INSTRUCTIONS TO FOLLOW: Find "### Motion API" and "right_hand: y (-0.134" in the records below. Copy the lines holding them and every line between, exactly, and no others.

[Start of Attachment]

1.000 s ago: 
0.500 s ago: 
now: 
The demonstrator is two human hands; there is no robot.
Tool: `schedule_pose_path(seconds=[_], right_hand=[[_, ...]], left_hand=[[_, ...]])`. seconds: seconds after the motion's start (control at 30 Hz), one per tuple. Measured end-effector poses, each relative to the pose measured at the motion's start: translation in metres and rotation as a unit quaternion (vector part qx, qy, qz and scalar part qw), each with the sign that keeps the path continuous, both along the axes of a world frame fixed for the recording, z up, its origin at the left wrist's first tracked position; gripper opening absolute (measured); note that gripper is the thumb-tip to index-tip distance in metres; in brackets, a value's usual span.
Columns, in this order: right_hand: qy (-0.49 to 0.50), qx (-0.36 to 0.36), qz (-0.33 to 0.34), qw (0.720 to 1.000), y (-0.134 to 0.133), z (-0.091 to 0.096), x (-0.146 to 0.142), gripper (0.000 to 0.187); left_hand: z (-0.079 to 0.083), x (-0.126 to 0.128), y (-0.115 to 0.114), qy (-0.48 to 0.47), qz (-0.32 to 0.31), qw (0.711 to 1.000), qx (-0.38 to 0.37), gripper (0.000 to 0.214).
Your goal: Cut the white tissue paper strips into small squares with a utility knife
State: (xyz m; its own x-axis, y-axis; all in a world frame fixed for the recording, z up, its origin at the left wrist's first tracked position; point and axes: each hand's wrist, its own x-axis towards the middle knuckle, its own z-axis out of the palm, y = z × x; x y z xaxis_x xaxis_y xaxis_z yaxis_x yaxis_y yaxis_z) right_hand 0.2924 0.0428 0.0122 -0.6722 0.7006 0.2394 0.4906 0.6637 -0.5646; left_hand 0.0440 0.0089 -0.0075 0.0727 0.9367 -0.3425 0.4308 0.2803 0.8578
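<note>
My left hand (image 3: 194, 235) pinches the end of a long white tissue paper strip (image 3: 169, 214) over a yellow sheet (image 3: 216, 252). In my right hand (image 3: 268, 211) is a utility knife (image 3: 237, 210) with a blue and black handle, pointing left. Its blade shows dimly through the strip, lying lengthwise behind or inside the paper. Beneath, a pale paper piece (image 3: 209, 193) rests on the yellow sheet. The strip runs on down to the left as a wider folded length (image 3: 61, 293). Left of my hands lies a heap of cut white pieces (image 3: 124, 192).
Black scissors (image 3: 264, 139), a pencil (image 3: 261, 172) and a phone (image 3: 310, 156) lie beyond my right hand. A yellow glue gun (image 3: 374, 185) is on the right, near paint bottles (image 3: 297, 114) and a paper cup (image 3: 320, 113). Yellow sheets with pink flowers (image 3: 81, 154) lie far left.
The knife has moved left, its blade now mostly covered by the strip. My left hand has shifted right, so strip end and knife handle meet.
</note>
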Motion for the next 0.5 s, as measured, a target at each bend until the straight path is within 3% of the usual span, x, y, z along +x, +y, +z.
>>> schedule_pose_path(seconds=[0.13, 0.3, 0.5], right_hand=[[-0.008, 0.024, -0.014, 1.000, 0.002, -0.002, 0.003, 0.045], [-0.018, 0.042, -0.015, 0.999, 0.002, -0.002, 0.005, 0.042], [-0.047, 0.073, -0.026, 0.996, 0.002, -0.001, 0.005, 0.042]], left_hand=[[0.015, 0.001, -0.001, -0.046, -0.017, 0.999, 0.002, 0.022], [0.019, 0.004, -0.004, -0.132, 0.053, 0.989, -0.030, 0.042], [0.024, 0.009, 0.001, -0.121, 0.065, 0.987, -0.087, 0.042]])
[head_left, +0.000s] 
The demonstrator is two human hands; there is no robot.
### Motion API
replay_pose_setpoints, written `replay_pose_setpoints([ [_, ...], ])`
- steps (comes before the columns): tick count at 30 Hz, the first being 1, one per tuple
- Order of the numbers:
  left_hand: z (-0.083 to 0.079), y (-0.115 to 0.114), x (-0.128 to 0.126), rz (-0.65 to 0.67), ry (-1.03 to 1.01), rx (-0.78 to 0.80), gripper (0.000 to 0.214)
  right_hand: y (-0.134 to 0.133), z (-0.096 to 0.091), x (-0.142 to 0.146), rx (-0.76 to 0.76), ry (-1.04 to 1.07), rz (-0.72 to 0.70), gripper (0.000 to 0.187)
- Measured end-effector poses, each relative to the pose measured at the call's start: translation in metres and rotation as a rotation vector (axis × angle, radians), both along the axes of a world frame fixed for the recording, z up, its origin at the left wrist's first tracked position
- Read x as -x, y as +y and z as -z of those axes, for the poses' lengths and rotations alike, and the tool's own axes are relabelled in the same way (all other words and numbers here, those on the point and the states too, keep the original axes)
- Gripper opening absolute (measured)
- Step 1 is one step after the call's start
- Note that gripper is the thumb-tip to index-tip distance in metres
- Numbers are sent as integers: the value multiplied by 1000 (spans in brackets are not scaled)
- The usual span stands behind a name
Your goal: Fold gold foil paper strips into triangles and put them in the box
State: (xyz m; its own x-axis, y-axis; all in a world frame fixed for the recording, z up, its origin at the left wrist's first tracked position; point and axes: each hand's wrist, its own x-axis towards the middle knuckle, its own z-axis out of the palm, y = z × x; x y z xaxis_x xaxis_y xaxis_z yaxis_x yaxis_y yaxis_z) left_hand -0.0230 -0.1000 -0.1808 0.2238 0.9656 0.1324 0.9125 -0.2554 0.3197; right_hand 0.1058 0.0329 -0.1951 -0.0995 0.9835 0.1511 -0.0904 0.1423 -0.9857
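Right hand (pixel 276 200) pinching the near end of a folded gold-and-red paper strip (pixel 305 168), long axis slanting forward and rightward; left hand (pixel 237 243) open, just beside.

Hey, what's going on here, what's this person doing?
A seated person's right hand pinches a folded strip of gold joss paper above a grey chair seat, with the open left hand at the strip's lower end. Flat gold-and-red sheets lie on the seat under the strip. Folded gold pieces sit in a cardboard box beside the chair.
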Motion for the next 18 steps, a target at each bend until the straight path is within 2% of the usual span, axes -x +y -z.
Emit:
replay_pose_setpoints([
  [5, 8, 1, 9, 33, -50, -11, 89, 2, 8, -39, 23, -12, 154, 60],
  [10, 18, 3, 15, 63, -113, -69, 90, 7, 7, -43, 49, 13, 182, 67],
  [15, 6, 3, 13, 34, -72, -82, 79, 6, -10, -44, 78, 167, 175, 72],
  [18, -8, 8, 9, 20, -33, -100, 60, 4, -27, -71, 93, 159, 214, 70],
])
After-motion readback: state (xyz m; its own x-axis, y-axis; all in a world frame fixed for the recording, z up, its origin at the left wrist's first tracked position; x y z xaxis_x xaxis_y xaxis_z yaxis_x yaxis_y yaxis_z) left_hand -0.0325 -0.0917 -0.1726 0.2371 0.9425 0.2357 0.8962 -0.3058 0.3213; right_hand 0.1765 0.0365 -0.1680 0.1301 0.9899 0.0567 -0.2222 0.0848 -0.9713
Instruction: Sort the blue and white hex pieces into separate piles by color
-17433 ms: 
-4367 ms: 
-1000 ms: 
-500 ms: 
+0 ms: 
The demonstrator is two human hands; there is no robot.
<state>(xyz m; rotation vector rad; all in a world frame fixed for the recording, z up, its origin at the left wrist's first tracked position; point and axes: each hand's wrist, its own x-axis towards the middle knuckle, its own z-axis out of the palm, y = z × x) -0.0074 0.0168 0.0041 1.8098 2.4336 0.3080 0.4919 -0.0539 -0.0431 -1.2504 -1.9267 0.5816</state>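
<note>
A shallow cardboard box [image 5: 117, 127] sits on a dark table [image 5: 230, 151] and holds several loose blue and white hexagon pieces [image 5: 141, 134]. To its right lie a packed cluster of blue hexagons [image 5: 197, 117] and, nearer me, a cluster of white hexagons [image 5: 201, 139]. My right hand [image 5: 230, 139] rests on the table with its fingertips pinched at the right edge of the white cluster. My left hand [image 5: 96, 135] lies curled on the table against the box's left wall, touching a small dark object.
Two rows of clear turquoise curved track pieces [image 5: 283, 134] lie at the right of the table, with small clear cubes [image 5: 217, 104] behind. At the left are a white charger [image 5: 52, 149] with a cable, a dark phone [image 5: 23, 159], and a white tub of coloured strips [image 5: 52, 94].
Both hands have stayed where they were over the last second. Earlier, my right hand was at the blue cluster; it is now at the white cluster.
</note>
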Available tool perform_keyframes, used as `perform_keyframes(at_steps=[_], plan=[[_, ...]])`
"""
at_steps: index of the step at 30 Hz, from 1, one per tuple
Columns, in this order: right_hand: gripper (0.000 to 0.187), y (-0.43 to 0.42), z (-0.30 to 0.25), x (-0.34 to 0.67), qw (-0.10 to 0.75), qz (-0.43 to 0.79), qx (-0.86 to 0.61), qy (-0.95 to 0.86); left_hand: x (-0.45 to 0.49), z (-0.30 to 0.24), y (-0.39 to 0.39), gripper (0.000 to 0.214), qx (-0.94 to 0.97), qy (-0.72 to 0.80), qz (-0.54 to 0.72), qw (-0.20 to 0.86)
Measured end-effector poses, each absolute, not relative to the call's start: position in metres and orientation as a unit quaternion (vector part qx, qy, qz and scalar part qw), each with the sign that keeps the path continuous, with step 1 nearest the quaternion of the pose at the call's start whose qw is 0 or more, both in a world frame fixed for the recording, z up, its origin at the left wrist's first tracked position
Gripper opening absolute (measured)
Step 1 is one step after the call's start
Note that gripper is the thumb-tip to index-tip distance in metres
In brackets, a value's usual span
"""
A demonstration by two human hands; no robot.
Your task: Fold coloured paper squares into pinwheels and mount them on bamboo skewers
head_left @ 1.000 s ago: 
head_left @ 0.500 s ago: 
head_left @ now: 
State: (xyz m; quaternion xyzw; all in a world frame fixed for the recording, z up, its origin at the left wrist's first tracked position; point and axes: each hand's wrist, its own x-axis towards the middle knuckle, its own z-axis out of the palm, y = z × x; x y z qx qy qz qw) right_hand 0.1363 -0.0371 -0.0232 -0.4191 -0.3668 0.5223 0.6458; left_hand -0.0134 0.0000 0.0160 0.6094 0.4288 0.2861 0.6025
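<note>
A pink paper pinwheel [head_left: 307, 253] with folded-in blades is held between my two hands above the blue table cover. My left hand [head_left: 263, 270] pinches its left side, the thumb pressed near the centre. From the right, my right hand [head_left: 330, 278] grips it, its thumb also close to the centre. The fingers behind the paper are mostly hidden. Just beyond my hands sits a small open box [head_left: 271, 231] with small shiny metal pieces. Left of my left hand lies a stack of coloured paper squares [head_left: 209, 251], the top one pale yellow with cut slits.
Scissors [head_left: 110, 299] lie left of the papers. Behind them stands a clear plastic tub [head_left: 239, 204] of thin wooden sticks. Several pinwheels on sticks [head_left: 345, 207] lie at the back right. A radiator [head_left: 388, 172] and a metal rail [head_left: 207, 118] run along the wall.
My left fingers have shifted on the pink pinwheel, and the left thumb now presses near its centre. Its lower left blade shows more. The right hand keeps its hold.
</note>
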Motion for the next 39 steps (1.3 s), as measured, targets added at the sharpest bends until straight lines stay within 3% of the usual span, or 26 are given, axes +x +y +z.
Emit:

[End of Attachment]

EXERCISE OUTPUT:
### Motion API
replay_pose_setpoints, written `replay_pose_setpoints([ [_, ...], ])`
- steps (comes before the columns): tick count at 30 Hz, the first being 1, one per tuple
- Order of the numbers:
  left_hand: z (-0.083 to 0.079), y (-0.115 to 0.114), x (-0.128 to 0.126), rz (-0.65 to 0.67), ry (-1.03 to 1.01), rx (-0.78 to 0.80), gripper (0.000 to 0.214)
  right_hand: y (-0.134 to 0.133), z (-0.096 to 0.091), x (-0.142 to 0.146), rx (-0.76 to 0.76), ry (-1.04 to 1.07), rz (-0.72 to 0.70), gripper (0.000 to 0.187)

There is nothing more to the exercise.